Students were up close and personal with the entire sampling process as officers explained how a generator was used to pass an electrical current between two posts extending out into the water in front of the boat as it travels along the shoreline. Any fish that gets in between the electrical field created by this process is temporarily stunned and comes to the surface. Students were then able to scoop up the disabled fish with a net as the FWC officers identified, weighed and measured each fish. Once the data is recorded the fish are returned to the water away from the current field where they will swim away unharmed.

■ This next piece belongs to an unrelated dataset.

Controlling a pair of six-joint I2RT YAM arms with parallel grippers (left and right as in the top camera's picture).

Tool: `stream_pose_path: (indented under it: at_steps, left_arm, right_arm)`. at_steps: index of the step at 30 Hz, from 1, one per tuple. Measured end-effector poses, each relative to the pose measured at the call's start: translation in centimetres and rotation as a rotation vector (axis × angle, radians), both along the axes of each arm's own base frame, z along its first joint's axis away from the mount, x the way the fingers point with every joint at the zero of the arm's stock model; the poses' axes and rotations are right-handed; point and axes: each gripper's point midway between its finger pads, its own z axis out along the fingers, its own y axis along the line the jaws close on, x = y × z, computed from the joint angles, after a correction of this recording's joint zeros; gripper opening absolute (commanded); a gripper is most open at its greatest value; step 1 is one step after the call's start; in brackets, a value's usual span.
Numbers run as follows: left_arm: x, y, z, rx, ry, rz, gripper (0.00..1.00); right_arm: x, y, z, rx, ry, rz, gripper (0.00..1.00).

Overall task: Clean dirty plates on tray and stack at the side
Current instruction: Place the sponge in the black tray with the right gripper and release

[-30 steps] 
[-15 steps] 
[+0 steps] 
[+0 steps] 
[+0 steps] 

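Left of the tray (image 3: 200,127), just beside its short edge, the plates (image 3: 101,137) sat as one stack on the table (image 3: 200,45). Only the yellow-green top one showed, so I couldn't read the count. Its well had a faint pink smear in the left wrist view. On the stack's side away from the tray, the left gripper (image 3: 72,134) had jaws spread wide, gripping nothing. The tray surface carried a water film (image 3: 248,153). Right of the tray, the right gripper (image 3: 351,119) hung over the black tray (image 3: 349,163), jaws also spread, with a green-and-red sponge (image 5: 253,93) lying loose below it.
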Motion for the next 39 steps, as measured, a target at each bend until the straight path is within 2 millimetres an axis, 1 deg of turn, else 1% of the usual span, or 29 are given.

 A representative sample was then created of the distance covered by the boat and the amount of time it took to cover that area. This method allows the FWC to create a sample population of how many and what type of fish are actually in the lake. Depending on the condition of the fish, they can also determine the health of the fish population and then make recommendations on how the fish population can be improved.  Suggestions like the introduction of forage fish (fish that other fish like Largemouth Bass can eat), as well as, recommendations on the addition of nursery habitat structures that will protect small fish from being eaten by the larger ones are usually the outcome of such a survey.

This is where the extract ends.